(WHAT IS REQUIRED) Write out the data exactly as given, dropping every picture.

* * * * * * * * *

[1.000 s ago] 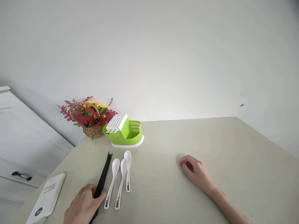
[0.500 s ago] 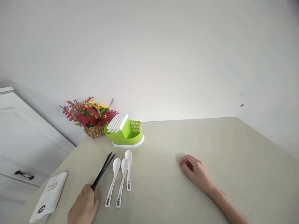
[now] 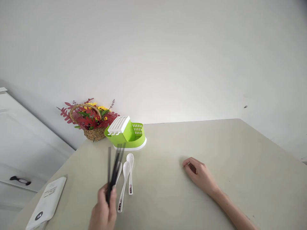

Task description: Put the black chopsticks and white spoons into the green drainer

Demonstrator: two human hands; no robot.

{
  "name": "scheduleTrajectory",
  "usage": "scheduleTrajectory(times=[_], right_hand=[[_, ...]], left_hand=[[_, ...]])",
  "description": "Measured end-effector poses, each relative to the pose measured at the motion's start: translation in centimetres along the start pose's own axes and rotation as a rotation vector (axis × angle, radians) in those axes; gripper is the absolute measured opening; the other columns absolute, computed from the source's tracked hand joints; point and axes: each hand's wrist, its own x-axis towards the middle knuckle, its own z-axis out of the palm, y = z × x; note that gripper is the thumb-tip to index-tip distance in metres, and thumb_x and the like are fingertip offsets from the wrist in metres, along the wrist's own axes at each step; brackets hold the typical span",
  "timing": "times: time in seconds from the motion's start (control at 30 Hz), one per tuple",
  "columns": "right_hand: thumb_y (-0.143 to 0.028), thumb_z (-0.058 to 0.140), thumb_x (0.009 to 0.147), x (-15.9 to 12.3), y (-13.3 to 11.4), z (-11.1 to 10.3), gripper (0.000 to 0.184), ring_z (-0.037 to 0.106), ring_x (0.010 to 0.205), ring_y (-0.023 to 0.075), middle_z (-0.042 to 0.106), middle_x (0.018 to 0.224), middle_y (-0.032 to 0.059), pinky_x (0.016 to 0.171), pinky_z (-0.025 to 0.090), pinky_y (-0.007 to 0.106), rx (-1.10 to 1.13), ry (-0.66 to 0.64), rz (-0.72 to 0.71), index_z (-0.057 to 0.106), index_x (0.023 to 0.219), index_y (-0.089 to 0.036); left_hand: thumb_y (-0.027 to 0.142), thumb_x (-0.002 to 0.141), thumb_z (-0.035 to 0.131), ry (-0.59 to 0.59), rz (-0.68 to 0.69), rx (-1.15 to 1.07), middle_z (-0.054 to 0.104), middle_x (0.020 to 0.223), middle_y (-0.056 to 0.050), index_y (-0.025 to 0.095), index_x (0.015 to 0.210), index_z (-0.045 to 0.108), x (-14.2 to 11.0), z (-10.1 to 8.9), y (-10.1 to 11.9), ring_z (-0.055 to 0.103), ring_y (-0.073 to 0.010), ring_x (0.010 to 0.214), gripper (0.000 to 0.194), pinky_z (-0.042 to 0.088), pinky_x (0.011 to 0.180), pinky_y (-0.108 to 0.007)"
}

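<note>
My left hand [image 3: 103, 210] is closed around a bundle of black chopsticks [image 3: 114, 169], held off the table with the tips pointing up and away, blurred by motion. Just right of them lie three white spoons [image 3: 126, 179] side by side on the table, bowls toward the far side; one is partly hidden behind the chopsticks. Beyond the spoons stands a green cutlery holder [image 3: 130, 135] with a white slotted top. My right hand [image 3: 200, 175] rests on the table to the right, fingers loosely curled, nothing visible in it.
A wicker basket of red and yellow flowers [image 3: 90, 119] stands against the wall, left of the holder. A white flat packet [image 3: 46, 201] lies at the table's [image 3: 240, 159] near left edge. A white cabinet with a dark handle [image 3: 20, 180] is at the left.
My left hand has lifted the chopsticks off the table and swung them rightward and more upright, over the spoons. My right hand has stayed in place.
</note>
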Motion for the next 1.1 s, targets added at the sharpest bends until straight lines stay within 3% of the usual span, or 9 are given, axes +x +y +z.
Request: scheduleTrajectory(times=[0.17,0.4,0.67,0.77,0.93,1.1], right_hand=[[-0.032,0.047,0.094,0.1,-0.2,-0.1,0.023,0.058,0.064,0.0175,0.071,0.081,0.0027,0.061,0.046,0.03,-0.002,0.017,-0.012,0.069,0.09,-0.025],[-0.03,0.046,0.096,0.1,-0.2,-0.2,0.023,0.058,0.065,0.0172,0.07,0.083,0.0018,0.063,0.046,0.03,-0.015,-0.002,-0.008,0.068,0.092,-0.025],[-0.03,0.047,0.098,0.2,-0.3,-0.2,0.023,0.06,0.067,0.017,0.071,0.086,0.002,0.065,0.047,0.03,0.012,-0.01,-0.009,0.068,0.092,-0.025],[-0.03,0.047,0.098,0.3,-0.2,-0.2,0.024,0.06,0.067,0.0173,0.072,0.087,0.0027,0.064,0.048,0.03,0.018,-0.001,-0.025,0.069,0.093,-0.024],[-0.033,0.047,0.099,0.2,-0.2,-0.2,0.024,0.06,0.069,0.0183,0.073,0.091,0.0042,0.065,0.049,0.031,0.043,0.0,-0.019,0.069,0.093,-0.024],[-0.034,0.047,0.096,0.2,-0.1,-0.2,0.024,0.059,0.065,0.018,0.07,0.083,0.0034,0.064,0.048,0.031,0.082,0.055,-0.001,0.068,0.093,-0.024]], left_hand=[[0.049,0.107,0.031,-0.324,0.234,0.049,0.077,0.082,-0.005,0.025,0.122,0.054,-1.5,4.2,3.7,0.077,-0.0261,0.073,0.036,0.054,0.06,-0.031],[0.033,0.11,0.025,-0.396,0.475,0.278,0.077,0.081,-0.005,0.022,0.121,0.054,-1.6,8.4,6.6,0.074,-0.0232,0.062,0.032,0.044,0.052,-0.029],[0.023,0.107,0.035,-0.403,0.57,0.342,0.078,0.11,-0.011,0.022,0.137,0.051,-1.4,10.3,8.0,0.079,-0.0252,0.077,0.035,0.052,0.059,-0.031],[0.019,0.103,0.04,-0.345,0.605,0.312,0.076,0.115,-0.013,0.021,0.14,0.05,-1.7,10.9,7.9,0.079,-0.0262,0.088,0.039,0.056,0.064,-0.032],[0.023,0.103,0.046,-0.173,0.669,0.224,0.073,0.109,-0.012,0.021,0.132,0.055,-2.3,11.4,7.7,0.074,-0.0285,0.1,0.031,0.061,0.081,-0.042],[0.031,0.105,0.049,-0.129,0.681,0.151,0.071,0.105,-0.011,0.021,0.13,0.057,-2.6,11.0,7.8,0.071,-0.0281,0.096,0.029,0.06,0.082,-0.044]])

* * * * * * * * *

(RESULT OF THE EXERCISE)
[1.000 s ago] 
[0.500 s ago] 
[now] 

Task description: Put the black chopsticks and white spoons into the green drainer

Demonstrator: two human hands; no robot.

{
  "name": "scheduleTrajectory",
  "usage": "scheduleTrajectory(times=[_], right_hand=[[_, ...]], left_hand=[[_, ...]])",
  "description": "Measured end-effector poses, each relative to the pose measured at the motion's start: translation in centimetres along the start pose's own axes and rotation as a rotation vector (axis × angle, radians) in those axes; gripper is the absolute measured opening; the other columns absolute, computed from the source's tracked hand joints; point and axes: each hand's wrist, its own x-axis towards the middle knuckle, its own z-axis out of the palm, y = z × x; note that gripper is the thumb-tip to index-tip distance in metres, and thumb_x and the like are fingertip offsets from the wrist in metres, along the wrist's own axes at each step; brackets hold the typical span",
  "timing": "times: time in seconds from the motion's start (control at 30 Hz), one per tuple",
  "columns": "right_hand: thumb_y (-0.143 to 0.028), thumb_z (-0.058 to 0.140), thumb_x (0.009 to 0.147), x (-15.9 to 12.3), y (-13.3 to 11.4), z (-11.1 to 10.3), gripper (0.000 to 0.184), ring_z (-0.037 to 0.106), ring_x (0.010 to 0.205), ring_y (-0.023 to 0.075), middle_z (-0.042 to 0.106), middle_x (0.018 to 0.224), middle_y (-0.032 to 0.059), pinky_x (0.016 to 0.171), pinky_z (-0.025 to 0.090), pinky_y (-0.007 to 0.106), rx (-1.10 to 1.13), ry (-0.66 to 0.64), rz (-0.72 to 0.71), index_z (-0.057 to 0.106), index_x (0.023 to 0.219), index_y (-0.089 to 0.036); left_hand: thumb_y (-0.027 to 0.142), thumb_x (-0.002 to 0.141), thumb_z (-0.035 to 0.131), ry (-0.59 to 0.59), rz (-0.68 to 0.69), rx (-1.15 to 1.07), middle_z (-0.054 to 0.104), middle_x (0.020 to 0.223), middle_y (-0.056 to 0.050), index_y (-0.025 to 0.095), index_x (0.015 to 0.210), index_z (-0.045 to 0.108), x (-14.2 to 11.0), z (-10.1 to 8.9), y (-10.1 to 11.9), ring_z (-0.055 to 0.103), ring_y (-0.073 to 0.010), ring_x (0.010 to 0.214), gripper (0.000 to 0.194), pinky_z (-0.042 to 0.088), pinky_x (0.011 to 0.180), pinky_y (-0.108 to 0.007)"
}

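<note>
My left hand [image 3: 103, 210] is closed around a bundle of black chopsticks [image 3: 114, 169], held off the table with the tips pointing up and away, blurred by motion. Just right of them lie three white spoons [image 3: 126, 179] side by side on the table, bowls toward the far side; one is partly hidden behind the chopsticks. Beyond the spoons stands a green cutlery holder [image 3: 130, 135] with a white slotted top. My right hand [image 3: 200, 175] rests on the table to the right, fingers loosely curled, nothing visible in it.
A wicker basket of red and yellow flowers [image 3: 90, 119] stands against the wall, left of the holder. A white flat packet [image 3: 46, 201] lies at the table's [image 3: 240, 159] near left edge. A white cabinet with a dark handle [image 3: 20, 180] is at the left.
My left hand has lifted the chopsticks off the table and swung them rightward and more upright, over the spoons. My right hand has stayed in place.
</note>
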Motion for the next 1.1 s, targets added at the sharpest bends until straight lines stay within 3% of the usual span, or 9 are given, axes +x +y +z.
Request: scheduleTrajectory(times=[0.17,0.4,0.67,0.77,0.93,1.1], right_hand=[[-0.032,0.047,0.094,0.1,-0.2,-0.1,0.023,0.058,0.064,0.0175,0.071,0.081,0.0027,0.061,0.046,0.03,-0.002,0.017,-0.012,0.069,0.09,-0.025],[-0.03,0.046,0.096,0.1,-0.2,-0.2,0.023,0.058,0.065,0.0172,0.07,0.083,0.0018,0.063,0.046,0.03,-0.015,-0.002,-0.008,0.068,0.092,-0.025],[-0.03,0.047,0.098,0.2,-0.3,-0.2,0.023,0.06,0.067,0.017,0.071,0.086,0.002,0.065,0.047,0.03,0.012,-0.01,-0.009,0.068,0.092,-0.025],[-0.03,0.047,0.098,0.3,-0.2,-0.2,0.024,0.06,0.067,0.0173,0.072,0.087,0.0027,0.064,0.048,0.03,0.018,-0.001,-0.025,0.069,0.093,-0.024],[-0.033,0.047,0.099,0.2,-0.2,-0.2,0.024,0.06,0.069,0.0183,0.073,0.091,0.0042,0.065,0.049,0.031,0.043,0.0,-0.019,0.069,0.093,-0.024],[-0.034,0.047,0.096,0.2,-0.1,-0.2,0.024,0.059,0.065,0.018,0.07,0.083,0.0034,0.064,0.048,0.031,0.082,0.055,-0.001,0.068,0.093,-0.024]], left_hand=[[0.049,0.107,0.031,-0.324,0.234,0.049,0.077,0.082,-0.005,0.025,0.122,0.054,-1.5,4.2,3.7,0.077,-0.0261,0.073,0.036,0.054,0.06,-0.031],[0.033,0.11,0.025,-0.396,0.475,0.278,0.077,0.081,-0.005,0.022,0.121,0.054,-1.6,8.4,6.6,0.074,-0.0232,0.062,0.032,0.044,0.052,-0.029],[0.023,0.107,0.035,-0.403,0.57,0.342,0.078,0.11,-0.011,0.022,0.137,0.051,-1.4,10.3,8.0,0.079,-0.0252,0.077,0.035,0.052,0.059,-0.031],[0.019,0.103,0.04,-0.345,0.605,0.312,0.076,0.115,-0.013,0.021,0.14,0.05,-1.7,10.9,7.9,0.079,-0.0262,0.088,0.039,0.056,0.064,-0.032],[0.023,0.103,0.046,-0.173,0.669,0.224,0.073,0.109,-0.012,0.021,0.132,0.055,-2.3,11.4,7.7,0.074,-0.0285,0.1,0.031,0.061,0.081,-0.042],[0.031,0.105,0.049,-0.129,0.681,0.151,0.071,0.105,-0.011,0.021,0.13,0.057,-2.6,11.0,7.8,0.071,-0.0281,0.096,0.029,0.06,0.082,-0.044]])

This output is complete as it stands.